_TASK DESCRIPTION:_ Every record must appear in the response exactly as given.

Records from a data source
- - - - - - -

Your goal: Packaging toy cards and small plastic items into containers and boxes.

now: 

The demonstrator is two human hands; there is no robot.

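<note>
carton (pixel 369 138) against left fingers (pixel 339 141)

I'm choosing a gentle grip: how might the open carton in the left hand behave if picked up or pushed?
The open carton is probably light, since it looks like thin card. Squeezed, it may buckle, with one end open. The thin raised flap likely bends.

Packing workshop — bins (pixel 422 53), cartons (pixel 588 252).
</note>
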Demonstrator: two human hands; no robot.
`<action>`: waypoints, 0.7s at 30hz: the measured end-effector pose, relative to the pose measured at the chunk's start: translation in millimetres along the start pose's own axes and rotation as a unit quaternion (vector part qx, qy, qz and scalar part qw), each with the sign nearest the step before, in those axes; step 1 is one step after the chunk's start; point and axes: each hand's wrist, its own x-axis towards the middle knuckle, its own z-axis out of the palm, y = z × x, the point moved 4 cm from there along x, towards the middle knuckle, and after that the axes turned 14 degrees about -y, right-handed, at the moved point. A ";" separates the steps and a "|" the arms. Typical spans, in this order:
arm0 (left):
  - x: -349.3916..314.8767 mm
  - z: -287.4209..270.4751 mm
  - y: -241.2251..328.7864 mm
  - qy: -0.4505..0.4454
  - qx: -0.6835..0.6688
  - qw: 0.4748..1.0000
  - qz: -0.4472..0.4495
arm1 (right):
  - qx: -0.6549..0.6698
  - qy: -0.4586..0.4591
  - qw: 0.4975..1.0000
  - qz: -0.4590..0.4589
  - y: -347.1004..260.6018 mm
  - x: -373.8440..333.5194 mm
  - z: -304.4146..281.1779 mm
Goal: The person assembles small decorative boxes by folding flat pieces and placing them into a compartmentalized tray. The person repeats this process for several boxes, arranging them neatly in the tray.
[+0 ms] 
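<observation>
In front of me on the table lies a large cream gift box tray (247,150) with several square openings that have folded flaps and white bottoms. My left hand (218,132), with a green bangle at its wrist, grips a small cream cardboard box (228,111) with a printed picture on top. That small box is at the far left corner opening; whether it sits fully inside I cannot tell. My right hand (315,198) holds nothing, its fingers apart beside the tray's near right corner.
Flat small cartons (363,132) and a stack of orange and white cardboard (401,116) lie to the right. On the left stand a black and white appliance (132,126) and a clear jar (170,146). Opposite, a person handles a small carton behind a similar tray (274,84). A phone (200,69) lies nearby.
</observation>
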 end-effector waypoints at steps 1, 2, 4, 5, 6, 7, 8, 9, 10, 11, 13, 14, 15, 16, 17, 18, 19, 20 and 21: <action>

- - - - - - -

_ANSWER SPACE:_
Your goal: Packaging toy cards and small plastic items into containers and boxes.

now: 

The demonstrator is two human hands; there is no robot.

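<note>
carton (pixel 369 138) against left fingers (pixel 339 141)

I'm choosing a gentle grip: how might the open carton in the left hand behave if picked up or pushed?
The open carton is probably light, since it looks like thin card. Squeezed, it may buckle, with one end open. The thin raised flap likely bends.

Packing workshop — bins (pixel 422 53), cartons (pixel 588 252).
</note>
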Demonstrator: two human hands; no robot.
`<action>`: waypoints, 0.7s at 30hz: the measured end-effector pose, relative to the pose measured at the chunk's start: translation in millimetres along the start pose's own axes and rotation as a unit quaternion (vector part qx, qy, qz and scalar part qw), each with the sign nearest the step before, in those axes; step 1 is one step after the chunk's start; point and axes: each hand's wrist, its own x-axis towards the middle knuckle, its own z-axis out of the palm, y = z × x, the point moved 4 cm from there along x, towards the middle knuckle, and after that the axes turned 14 degrees about -y, right-handed, at the moved point. A ";" separates the steps and a "|" the arms. Typical spans, in this order:
arm0 (left):
  - x: -349.3916..314.8767 mm
  - z: -287.4209..270.4751 mm
  - y: -241.2251..328.7864 mm
  - qy: -0.4505..0.4454
  - qx: -0.6835..0.6688
  - qw: 0.4748..1.0000
  - qz: -0.4472..0.4495
arm1 (right):
  - qx: -0.6549..0.6698
  - qy: -0.4586..0.4591
  - qw: 0.4975..1.0000
  - qz: -0.4590..0.4589
  - y: -347.1004..260.6018 mm
  - x: -373.8440..333.5194 mm
  - z: -304.4146..281.1779 mm
Goal: The person assembles small decorative boxes by folding flat pieces and placing them into a compartmentalized tray. The person repeats this process for several boxes, arranging them neatly in the tray.
[+0 ms] 
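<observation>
In front of me on the table lies a large cream gift box tray (247,150) with several square openings that have folded flaps and white bottoms. My left hand (218,132), with a green bangle at its wrist, grips a small cream cardboard box (228,111) with a printed picture on top. That small box is at the far left corner opening; whether it sits fully inside I cannot tell. My right hand (315,198) holds nothing, its fingers apart beside the tray's near right corner.
Flat small cartons (363,132) and a stack of orange and white cardboard (401,116) lie to the right. On the left stand a black and white appliance (132,126) and a clear jar (170,146). Opposite, a person handles a small carton behind a similar tray (274,84). A phone (200,69) lies nearby.
</observation>
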 end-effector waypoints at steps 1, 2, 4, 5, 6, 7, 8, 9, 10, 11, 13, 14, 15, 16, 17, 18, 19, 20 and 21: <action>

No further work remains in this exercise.